Are employees in self-isolation entitled to be paid?
Recently, employees have been in self-isolation due to government directions, government recommendations or employer requirements. In these circumstances, an employee is entitled to be paid if the self isolation is in response to the employer’s direction and the employee is otherwise willing and ready to work. Arguably, if the employee refuses a reasonable direction to work from home while in isolation, pay may be withheld. Where the self isolation is at the direction or recommendation of the government, the employee is not entitled to pay unless the absence is treated as a period of annual leave,personal/carers’ leave or compassionate leave.
Can staff be stood down?
The FWA permits an employer to stand down employees without pay “during a period in which the employee cannot usefully be employed because of … a stoppage of work for any cause for which the employer cannot reasonably be held responsible.” Before an employer elects to stand down an employee, the employer must ask (a) whether the employee cannot usefully be employed and (b) whether the employer cannot reasonably be held responsible for the stoppage. Standing down employees due to a business slow-down caused by the coronavirus pandemic is unlikely to be allowed by the FWA. In such a case the business will have to consider terminating employment or initiating a stand down with the employees’ agreement. A stoppage due to a government order closing the workplace or inability to source necessary materials is likely to be allowed by the FWA.
Long service leave entitlements may, in theory, operate as a paid “stand down”. Employees currently on, or about to commence, long service leave may consider themselves relatively fortunate in the coming months. While any travel plans are likely to have been thwarted, they will remain entitled to be paid during the period of their long service leave.
Termination of Employment
Sadly, this pandemic will result in widespread terminations of employment. These terminations are likely to attract the operation of the redundancy provisions of the FWA, the relevant employment contract, modern awards or other applicable instruments.

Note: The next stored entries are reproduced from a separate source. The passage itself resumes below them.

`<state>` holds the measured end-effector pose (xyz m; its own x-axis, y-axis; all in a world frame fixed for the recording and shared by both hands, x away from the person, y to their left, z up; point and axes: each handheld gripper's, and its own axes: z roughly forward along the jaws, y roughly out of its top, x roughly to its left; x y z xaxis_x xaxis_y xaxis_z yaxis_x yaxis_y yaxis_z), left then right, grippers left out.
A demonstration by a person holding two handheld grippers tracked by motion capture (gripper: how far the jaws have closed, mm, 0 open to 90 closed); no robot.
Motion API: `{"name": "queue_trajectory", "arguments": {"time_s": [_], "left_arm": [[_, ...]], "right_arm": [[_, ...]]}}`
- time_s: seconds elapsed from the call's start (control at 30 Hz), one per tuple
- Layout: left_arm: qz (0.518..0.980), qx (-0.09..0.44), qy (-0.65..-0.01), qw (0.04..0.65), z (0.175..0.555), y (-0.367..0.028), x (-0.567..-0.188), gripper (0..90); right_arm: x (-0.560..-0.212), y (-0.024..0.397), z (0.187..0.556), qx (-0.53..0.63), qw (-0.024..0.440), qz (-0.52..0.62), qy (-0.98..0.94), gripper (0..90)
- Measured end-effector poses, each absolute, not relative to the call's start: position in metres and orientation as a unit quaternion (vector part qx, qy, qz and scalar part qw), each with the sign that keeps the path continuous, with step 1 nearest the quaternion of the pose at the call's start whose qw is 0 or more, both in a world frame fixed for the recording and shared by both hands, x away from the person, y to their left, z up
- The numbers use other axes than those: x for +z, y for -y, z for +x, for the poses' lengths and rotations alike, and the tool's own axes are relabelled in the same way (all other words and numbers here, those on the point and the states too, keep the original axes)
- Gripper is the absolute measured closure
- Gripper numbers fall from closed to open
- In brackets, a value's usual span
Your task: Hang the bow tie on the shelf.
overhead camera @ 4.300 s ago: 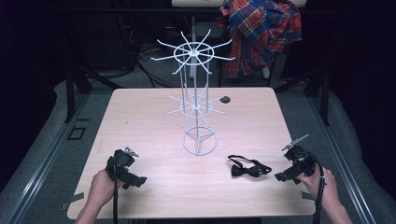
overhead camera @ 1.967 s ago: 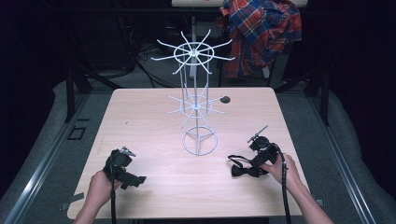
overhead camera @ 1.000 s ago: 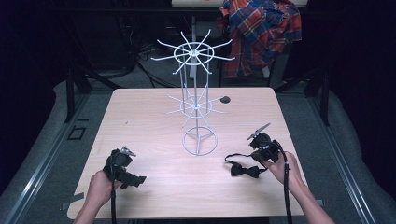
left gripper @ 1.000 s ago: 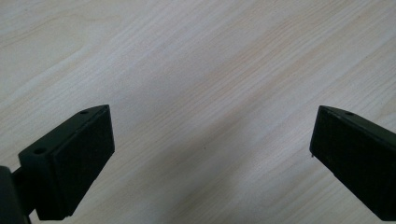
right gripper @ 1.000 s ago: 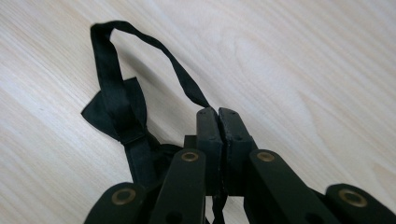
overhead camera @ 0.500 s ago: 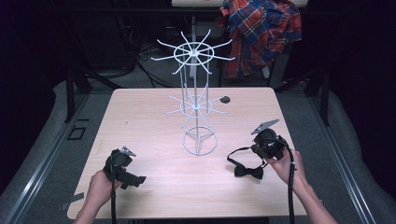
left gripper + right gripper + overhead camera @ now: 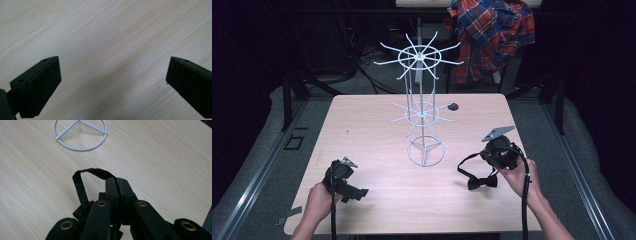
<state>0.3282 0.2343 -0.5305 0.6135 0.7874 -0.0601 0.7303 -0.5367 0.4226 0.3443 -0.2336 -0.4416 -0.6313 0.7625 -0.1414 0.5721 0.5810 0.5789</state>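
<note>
Dark lab or recording studio: pale wood table (image 7: 362, 130) on grey padded floor mat (image 7: 262, 150), black metal frame posts (image 7: 287, 100), loose cables (image 7: 362, 55) behind, plaid shirt (image 7: 489, 35) draped, white wire display rack (image 7: 422, 110).

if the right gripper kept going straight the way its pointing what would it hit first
Probably the ring base of the white wire stand. The right gripper, jaws shut on the black bow tie strap, points across bare table toward that ring. Depth is unclear, so it might pass just beside it.
</note>
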Motion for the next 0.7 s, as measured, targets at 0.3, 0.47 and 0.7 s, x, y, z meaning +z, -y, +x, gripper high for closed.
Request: {"name": "queue_trajectory", "arguments": {"time_s": [0.3,0.47,0.7], "left_arm": [[0.874,0.067,-0.434,0.207,0.328,-0.234,-0.531,0.1],[0.875,0.066,-0.433,0.207,0.328,-0.234,-0.531,0.1],[0.875,0.066,-0.433,0.207,0.328,-0.233,-0.530,0.1]], "right_arm": [[-0.430,0.230,0.339,0.260,0.209,0.375,-0.865,88.3],[-0.427,0.229,0.339,0.267,0.211,0.375,-0.862,88.3],[-0.420,0.228,0.337,0.274,0.217,0.372,-0.860,88.3]]}}
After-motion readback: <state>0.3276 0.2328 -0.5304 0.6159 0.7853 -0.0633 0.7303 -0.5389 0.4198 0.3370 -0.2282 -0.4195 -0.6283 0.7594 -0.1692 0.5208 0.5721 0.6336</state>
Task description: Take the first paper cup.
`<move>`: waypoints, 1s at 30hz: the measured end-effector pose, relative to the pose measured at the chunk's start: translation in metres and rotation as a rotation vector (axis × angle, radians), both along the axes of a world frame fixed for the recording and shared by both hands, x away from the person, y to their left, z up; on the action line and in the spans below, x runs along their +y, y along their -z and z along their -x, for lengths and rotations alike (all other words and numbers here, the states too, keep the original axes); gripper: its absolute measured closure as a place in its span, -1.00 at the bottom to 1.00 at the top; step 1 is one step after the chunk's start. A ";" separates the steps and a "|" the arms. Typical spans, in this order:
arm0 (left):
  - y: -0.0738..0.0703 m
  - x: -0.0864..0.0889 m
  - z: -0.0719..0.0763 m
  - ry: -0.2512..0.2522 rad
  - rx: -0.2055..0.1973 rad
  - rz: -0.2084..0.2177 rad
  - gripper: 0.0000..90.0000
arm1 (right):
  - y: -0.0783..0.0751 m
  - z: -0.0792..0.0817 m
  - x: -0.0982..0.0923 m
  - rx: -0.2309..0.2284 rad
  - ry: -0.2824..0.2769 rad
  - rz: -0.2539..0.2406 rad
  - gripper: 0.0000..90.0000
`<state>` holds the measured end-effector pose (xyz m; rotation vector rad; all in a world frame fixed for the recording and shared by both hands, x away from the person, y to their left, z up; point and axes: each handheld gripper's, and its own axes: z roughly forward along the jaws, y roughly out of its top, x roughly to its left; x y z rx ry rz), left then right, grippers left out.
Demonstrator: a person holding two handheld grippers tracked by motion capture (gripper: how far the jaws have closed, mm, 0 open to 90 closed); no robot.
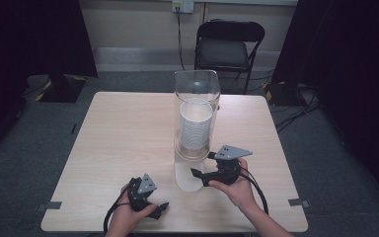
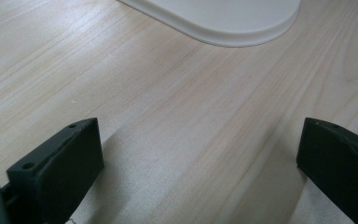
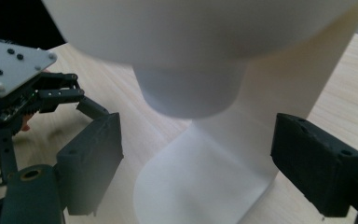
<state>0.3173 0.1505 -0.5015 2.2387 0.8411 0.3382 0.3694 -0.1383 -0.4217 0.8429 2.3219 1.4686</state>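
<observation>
A clear tube [image 1: 197,94] holds a stack of white cups [image 1: 196,126] and stands on a white stand [image 1: 188,178] at the middle of the table. The lowest cup's bottom [image 3: 191,93] pokes out under the tube. My right gripper [image 1: 202,165] is lifted beside the stand, just below the tube's outlet. Its jaws stand apart on either side of that cup bottom, with a gap at each pad [image 3: 95,149]. My left gripper [image 1: 154,200] rests near the front edge, open wide, with bare wood between its jaws [image 2: 200,126]. The stand's rounded foot [image 2: 233,23] lies ahead of it.
The light wooden table [image 1: 128,133] has free surface to the left of the dispenser. The left gripper's grey plate [image 3: 9,70] is close to the right gripper's left jaw. A black folding chair [image 1: 227,47] stands beyond the far edge, and cables lie on the floor.
</observation>
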 end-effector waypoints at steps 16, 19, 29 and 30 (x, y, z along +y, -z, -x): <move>0.000 0.000 0.000 0.000 0.001 0.000 -1.00 | -0.006 -0.011 0.024 -0.063 0.011 -0.081 -0.29; 0.000 0.000 0.000 0.000 0.001 0.000 -1.00 | -0.004 -0.011 0.022 -0.082 0.008 -0.080 -0.24; 0.000 0.000 0.000 0.000 -0.001 0.000 -1.00 | 0.001 -0.011 0.021 -0.111 -0.009 -0.088 -0.21; 0.000 0.000 0.000 0.000 -0.001 0.000 -1.00 | 0.002 -0.010 0.020 -0.121 -0.007 -0.083 -0.21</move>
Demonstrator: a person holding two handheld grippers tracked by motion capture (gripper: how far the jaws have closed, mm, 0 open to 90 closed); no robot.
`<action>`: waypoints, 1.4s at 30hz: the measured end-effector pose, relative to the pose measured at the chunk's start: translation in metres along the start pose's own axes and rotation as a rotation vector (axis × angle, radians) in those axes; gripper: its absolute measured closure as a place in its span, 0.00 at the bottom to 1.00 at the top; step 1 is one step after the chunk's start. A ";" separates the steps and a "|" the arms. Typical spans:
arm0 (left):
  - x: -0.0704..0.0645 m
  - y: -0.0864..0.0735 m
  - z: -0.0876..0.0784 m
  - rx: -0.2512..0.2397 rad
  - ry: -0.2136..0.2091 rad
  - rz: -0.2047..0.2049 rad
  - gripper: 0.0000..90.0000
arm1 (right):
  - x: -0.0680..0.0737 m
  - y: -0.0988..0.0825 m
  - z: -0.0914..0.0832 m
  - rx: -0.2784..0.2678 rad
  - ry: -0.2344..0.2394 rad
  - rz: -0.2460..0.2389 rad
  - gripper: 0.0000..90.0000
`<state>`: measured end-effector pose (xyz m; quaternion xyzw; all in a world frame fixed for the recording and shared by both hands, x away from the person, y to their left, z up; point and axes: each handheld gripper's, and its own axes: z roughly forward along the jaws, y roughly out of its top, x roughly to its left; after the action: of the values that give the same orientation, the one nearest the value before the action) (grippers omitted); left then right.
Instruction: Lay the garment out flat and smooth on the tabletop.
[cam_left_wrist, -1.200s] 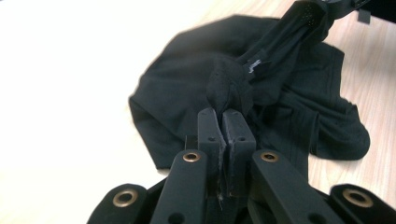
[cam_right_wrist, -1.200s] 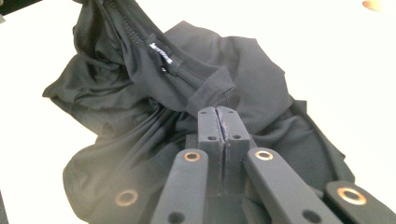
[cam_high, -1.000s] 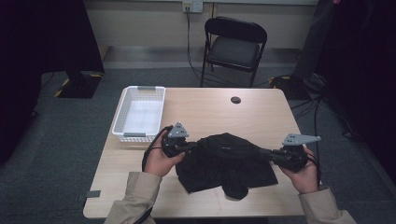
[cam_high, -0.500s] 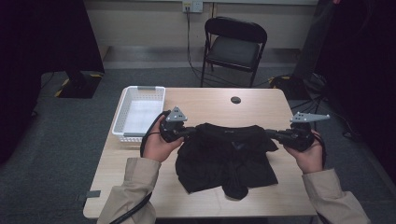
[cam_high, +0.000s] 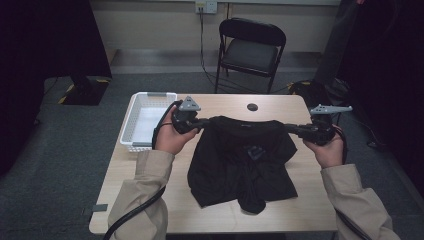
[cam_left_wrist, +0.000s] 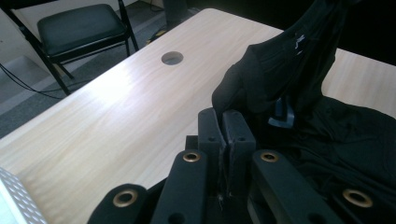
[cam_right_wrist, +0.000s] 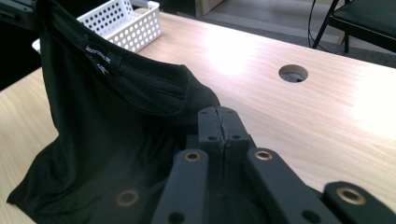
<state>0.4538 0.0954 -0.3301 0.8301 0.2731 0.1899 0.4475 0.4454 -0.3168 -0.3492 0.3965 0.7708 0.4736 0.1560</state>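
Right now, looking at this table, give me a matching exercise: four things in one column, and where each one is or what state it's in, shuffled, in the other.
Things:
1. black garment
2. white basket
3. folding chair
4. round hole

Places or states:
A. on the floor behind the table
B. stretched between the left gripper and the right gripper, lower part lying on the table
C. at the table's left edge
D. in the tabletop near its far edge

Pairs: 1-B, 2-C, 3-A, 4-D
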 end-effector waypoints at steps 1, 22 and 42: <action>0.001 0.002 0.000 0.002 0.005 0.006 0.98 | -0.002 0.002 -0.001 -0.003 0.001 0.005 0.99; 0.027 0.004 0.013 0.034 0.037 -0.019 0.98 | -0.009 0.019 0.015 0.004 -0.036 0.004 0.99; 0.087 0.009 0.084 0.074 0.179 -0.149 0.68 | -0.057 0.052 0.110 0.058 -0.170 0.112 0.63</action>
<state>0.5712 0.0921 -0.3605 0.8032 0.3796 0.2195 0.4033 0.5735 -0.2815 -0.3678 0.4819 0.7450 0.4236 0.1825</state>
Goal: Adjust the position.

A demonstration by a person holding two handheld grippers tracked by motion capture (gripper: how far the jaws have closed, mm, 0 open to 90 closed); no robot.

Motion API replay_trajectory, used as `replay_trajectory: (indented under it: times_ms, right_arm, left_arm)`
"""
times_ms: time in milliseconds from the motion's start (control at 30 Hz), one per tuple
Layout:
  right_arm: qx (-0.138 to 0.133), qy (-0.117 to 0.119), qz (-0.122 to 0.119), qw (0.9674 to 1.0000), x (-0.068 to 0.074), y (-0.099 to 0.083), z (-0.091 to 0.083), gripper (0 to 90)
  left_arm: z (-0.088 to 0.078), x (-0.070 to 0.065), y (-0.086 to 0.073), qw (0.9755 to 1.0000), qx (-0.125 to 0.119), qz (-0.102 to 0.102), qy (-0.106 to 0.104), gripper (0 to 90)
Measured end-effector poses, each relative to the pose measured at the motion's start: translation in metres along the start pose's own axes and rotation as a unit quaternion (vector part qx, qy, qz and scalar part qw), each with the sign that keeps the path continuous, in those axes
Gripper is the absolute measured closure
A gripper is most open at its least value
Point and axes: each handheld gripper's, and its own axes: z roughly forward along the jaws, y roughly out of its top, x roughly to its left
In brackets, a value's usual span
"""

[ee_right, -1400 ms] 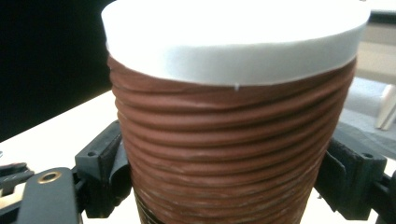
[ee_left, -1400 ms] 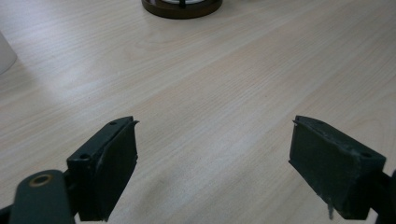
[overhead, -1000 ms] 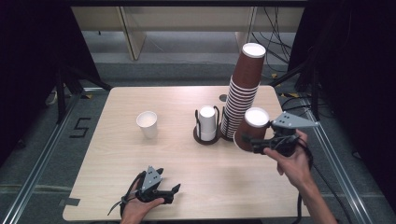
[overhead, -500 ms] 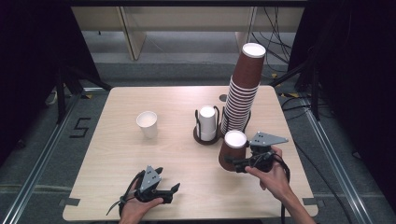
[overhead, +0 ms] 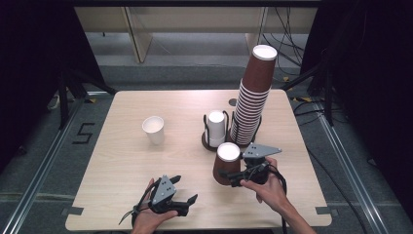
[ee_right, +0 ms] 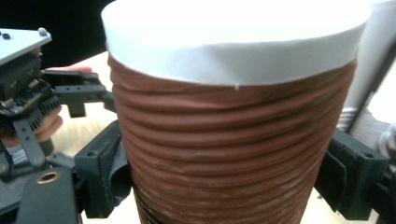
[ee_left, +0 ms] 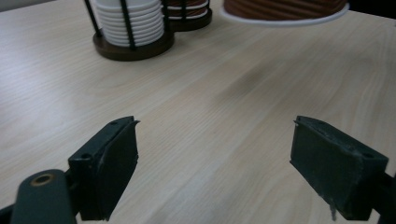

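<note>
A brown ribbed paper cup (overhead: 227, 165) is held upside down, white base up, in my right gripper (overhead: 233, 176), whose jaws press on its sides. In the right gripper view the cup (ee_right: 233, 140) stands between both pads of the right gripper (ee_right: 229, 186). In the left gripper view its white rim (ee_left: 285, 13) hangs a little above the wood. My left gripper (overhead: 186, 189) rests near the table's front edge, left of the cup. The left gripper (ee_left: 215, 158) is open, with bare tabletop between its jaws.
A tall leaning stack of brown cups (overhead: 253, 105) stands in a wire holder at the back right. Beside it is a short stack of white cups (overhead: 215, 127) in its holder (ee_left: 128, 44). A single white cup (overhead: 154, 129) stands upright on the table (overhead: 112, 165), left of centre.
My right gripper has carried the brown cup down and toward the front of the table, away from the tall stack. The left gripper has stayed in place.
</note>
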Motion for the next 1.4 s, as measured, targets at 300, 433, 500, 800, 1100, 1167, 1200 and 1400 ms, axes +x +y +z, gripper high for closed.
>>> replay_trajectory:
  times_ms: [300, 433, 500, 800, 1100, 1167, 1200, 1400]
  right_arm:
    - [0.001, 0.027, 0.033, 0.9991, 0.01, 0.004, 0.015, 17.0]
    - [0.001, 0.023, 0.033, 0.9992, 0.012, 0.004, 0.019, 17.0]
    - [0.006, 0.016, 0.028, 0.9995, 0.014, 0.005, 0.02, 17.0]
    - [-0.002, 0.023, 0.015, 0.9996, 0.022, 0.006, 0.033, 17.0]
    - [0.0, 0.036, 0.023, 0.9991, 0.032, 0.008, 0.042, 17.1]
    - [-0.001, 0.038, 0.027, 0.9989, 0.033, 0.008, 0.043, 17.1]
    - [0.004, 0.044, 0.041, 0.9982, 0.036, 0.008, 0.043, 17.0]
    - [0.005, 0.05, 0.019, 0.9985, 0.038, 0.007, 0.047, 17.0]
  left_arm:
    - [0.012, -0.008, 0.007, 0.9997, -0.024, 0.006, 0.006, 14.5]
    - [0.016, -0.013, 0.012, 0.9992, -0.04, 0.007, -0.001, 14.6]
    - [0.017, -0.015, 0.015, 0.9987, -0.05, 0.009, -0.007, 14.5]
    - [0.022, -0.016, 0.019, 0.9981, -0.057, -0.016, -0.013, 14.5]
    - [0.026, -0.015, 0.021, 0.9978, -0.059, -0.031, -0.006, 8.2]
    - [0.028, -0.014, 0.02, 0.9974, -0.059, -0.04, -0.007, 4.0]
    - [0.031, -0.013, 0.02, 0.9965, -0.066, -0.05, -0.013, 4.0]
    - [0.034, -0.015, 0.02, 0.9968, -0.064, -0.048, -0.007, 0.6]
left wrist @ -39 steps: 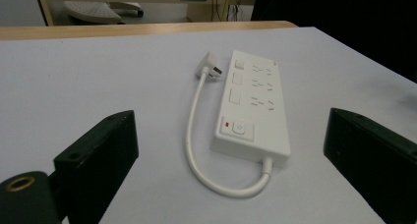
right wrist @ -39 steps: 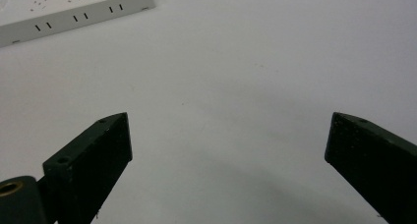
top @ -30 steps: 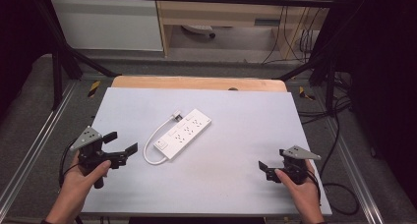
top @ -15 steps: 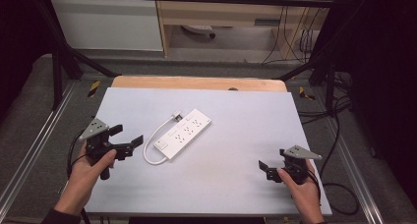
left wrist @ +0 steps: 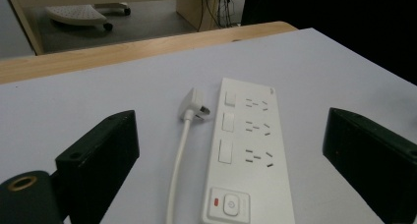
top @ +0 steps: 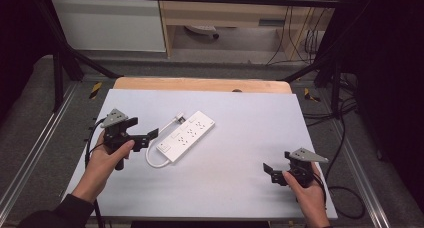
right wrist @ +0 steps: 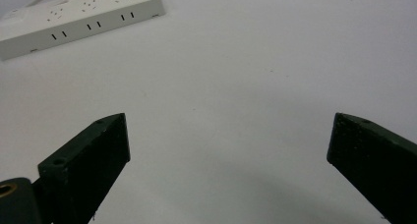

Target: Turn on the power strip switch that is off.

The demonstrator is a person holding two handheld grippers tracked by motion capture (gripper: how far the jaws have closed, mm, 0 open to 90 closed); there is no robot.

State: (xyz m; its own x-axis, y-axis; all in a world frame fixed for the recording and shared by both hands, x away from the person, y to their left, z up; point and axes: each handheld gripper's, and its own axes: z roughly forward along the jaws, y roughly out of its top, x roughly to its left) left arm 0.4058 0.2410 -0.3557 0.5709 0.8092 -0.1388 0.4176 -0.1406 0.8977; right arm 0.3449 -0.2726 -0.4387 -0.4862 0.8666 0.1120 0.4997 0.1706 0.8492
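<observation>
A white power strip [top: 186, 136] lies flat and slanted near the middle of the pale grey counter [top: 240, 113], its switch end toward the person and its short white cord [top: 156, 163] looping from that end back along the strip's side to a white plug [left wrist: 194, 103] lying just beside the strip. The left gripper [top: 145, 134], held in the person's left hand [top: 102, 160], sits just beside the strip's switch end, its jaws spread wide and pointing at the strip; in the left gripper view the strip and cord lie between the two black jaws, touched by neither. The right gripper [top: 270, 170], held in the right hand [top: 305, 188], rests well apart from the strip toward the counter's near right corner, its jaws likewise wide and holding nothing, with bare counter between them and the strip at the upper left of the right gripper view.
</observation>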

Businesses that have sought to engage staff as contractors in the expectation that doing so would avoid the impact of the FWA and other employment law legislation should tread carefully. Termination of such staff may be risky. An individual that has been directly engaged as a contractor by a business (i.e.without an interposed corporate entity) and who has become closely integrated with the business and under its direction may in fact be classified as an employee by the courts or employment tribunals. Any perceived “contractor” who successfully argues that he or she was, in fact, an employee will in all probability be able to claim any one or more of pay in lieu of notice, redundancy pay, accrued leave entitlements, superannuation and/or other entitlements or benefits generally reserved for employees.
If a business continues to operate from its premises can the employer screen staff?
In the present environment, OH&S obligations permit (and likely require) employers to direct employees to disclose recent travel or if an employee comes into close contact with any persons that have tested positive to, or is suspected of having, coronavirus. Employers are likely to be duty bound to implement social distancing policies and ensure staff are able to minimise the risk of contaminating other staff (e.g. by having access to regular hand washing facilities, etc). In addition an employer is likely to be entitled to require staff toundergo checks for coronavirus symptoms, particularly where the staff are members of, or in contact with members of, high risk groups. Thermal scanners like those seen at airports and other public places may be used, provided they do not operate in private areas such as toilets or washrooms and do not record private conversations (failing which their operation is likely to contravene the Surveillance Devices Act 1999 (Vic) and any equivalent legislation in other states and territories).